The Low End Theory
A Tribe Called
Quest
BMG/Jive,
1991
Reviewed by
Jeff Vrabel
With their 1991 masterpiece The Low End Theory, A Tribe Called Quest both wrote and nearly closed the book on the marriage of hip-hop
and jazz in the
span of 14 short tracks.
Check out the groovy, key-changing bass groove buried under "Excursions."

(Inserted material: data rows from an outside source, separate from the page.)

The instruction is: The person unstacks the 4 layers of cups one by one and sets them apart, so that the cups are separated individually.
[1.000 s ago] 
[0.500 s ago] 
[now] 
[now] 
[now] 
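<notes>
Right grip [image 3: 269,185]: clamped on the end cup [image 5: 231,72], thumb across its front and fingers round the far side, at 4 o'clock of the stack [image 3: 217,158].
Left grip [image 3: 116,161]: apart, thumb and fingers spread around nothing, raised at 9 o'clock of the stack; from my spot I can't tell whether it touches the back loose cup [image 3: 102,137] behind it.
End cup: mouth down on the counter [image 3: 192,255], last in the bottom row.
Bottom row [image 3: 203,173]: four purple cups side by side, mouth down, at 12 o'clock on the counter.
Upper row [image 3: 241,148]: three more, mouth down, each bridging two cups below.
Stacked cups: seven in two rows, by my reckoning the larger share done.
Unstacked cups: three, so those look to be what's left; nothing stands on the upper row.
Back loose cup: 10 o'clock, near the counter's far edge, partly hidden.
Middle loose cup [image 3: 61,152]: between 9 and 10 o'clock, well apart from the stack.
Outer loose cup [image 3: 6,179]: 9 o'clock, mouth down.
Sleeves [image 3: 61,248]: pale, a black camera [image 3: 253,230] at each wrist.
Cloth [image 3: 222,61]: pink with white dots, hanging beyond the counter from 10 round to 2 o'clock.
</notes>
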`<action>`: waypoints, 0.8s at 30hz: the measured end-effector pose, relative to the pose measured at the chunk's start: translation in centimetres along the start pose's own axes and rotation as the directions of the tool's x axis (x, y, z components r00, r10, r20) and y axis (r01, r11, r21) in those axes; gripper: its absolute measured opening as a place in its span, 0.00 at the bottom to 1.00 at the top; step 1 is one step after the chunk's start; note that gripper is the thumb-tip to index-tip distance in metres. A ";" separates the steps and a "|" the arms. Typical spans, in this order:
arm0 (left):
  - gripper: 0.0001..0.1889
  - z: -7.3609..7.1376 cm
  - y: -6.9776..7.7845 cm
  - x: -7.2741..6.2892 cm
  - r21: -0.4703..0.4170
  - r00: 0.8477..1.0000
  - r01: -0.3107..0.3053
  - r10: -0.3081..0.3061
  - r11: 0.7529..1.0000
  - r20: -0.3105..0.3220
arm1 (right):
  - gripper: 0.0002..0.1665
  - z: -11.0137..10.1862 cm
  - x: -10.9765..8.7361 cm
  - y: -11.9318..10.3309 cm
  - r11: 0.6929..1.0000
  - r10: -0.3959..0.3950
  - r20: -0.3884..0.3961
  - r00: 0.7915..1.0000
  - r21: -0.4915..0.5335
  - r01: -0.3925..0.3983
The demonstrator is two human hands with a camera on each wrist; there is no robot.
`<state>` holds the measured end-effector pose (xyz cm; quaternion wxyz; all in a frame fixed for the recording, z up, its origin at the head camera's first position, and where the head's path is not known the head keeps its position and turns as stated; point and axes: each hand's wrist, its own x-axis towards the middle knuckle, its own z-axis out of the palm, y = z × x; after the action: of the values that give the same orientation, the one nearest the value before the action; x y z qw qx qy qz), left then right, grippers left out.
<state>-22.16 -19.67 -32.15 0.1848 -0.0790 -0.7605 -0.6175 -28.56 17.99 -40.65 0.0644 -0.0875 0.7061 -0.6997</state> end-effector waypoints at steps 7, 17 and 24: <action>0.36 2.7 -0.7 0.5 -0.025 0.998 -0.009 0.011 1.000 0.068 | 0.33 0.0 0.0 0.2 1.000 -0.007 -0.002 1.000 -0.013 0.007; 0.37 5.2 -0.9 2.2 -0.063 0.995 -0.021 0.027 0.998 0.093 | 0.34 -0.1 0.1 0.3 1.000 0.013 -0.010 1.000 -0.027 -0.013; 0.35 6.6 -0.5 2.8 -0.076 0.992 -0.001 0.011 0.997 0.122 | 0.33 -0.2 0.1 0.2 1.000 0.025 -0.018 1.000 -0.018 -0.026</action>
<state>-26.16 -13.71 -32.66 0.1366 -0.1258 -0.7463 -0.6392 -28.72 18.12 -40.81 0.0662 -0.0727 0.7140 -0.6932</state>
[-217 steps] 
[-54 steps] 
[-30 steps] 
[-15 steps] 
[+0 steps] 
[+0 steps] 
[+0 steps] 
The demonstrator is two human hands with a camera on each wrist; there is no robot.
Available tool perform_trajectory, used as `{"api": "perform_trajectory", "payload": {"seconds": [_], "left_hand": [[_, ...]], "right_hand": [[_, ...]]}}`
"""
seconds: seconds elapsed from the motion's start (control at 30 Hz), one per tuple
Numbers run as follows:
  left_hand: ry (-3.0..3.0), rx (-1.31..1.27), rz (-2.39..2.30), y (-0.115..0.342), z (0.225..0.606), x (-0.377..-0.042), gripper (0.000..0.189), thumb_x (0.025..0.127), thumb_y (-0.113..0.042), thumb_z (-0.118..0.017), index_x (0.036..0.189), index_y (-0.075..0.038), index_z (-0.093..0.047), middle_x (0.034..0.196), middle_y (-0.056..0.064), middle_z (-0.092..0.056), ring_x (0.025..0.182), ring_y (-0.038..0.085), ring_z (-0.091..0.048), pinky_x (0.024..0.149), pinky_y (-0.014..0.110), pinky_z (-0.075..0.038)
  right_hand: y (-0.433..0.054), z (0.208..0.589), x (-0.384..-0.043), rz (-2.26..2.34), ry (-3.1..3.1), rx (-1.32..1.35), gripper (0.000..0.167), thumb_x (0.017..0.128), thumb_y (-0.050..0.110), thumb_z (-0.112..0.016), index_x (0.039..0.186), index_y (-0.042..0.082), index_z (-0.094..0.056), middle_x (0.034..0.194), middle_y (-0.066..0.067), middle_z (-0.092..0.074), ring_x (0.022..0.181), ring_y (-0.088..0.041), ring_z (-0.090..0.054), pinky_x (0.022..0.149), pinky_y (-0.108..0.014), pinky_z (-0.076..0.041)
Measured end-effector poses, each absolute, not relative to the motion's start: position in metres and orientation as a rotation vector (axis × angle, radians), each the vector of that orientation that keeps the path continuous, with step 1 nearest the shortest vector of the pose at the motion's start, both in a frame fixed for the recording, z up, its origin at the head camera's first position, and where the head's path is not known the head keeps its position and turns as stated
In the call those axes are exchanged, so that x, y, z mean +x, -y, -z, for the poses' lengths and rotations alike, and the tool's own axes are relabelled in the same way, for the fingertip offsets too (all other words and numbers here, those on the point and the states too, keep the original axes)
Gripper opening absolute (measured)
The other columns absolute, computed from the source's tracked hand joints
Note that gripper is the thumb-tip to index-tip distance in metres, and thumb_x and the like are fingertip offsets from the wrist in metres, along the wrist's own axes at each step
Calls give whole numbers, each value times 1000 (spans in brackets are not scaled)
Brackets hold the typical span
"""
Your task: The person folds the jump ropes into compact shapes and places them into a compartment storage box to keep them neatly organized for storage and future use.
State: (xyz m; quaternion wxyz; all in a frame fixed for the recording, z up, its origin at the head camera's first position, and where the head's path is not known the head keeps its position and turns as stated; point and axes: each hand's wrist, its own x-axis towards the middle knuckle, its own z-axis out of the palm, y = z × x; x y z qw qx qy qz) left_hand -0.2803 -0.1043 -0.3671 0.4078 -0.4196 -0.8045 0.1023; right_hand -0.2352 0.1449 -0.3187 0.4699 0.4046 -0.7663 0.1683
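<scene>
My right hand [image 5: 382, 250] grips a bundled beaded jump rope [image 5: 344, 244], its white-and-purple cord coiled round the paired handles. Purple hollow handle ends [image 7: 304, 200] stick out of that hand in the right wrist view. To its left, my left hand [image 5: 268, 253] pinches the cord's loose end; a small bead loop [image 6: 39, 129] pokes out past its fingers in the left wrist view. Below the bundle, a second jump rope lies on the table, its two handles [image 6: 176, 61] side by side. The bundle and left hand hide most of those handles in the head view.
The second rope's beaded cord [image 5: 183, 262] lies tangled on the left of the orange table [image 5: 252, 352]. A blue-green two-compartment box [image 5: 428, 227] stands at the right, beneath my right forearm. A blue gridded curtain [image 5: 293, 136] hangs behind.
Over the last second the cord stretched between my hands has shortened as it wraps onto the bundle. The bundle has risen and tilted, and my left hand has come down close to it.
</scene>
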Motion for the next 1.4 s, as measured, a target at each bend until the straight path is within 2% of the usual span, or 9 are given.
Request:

Observe the soft-swelling horn line at the front of "Check the Rhime." Listen to
the three-MC call-and-response flow behind "Show Business." If your head is not
bobbing, you are probably dead. Credit for that unusual feat must first be given to lead
MCs Q-Tip, Phife and Ali, whose seamless flow is the group's hallmark. (The album also
benefits from guest shots by possemates De La Soul and Busta Rhymes, whose random ferocity
is in fine embryonic form on the MTV hit "Scenario.") To this day, Q-Tip's silky
voice and vocals rank among the most distinguishable in hip-hop. Like the man says,
"ladies love the voice, brothers dig the lyrics."
But this album represents so much more than that. Tip, Phife and Ali, during the crest of
gangsta rap, were unusually educated and remained one of the few heads in hip-hop not
toting automatic weaponry ("My aura's positive / I don't provoke no junk / See, I'm
far from a bully and I ain't a punk" says Phife in "Check the Rhime").
Sure, Low End contains the usual odes to life on the streets and the supposed
hardships of show business and player-haters. But for much of the album, they veer into
lyrical parts unknown. "Excursions" begins the record as a paean to hip-hop's
relationship to jazz ("My pops used to say it reminded him of be-bop / I said 'well
daddy don't you know that things go in cycles'"). Try to imagine Dr. Dre talking
about Mingus on "The Chronic." "Jazz (We've Got)" completes that cycle
by giving props to the genre's benefactors. And "What" and "Buggin'
Out" come in with the comedy, showcasing the group's talents in the freestyling and
abstract-rhyming departments.
Still, for all the vocal prowess of its MCs, the key to the Tribe is in the beats. Many
have capitalized on the potential of the fusion of jazz and hip-hop -- De La Soul, Guru,
Digable Planets and the Roots being only a few examples -- but Tribe's beats are butter
all the way through; never too complex, never dry, never cluttering things up with whiny
G-funk effects or Timbaland-style stutter steps. With a few exceptions, Low End's
tracks feature the same key ingredients: thick bass, sampled horns and groovy beats. To
put it simply, Tribe had "smooth" nailed back when Carlos Santana was still
classic rock and Rob Thomas even began hitting the free buffets.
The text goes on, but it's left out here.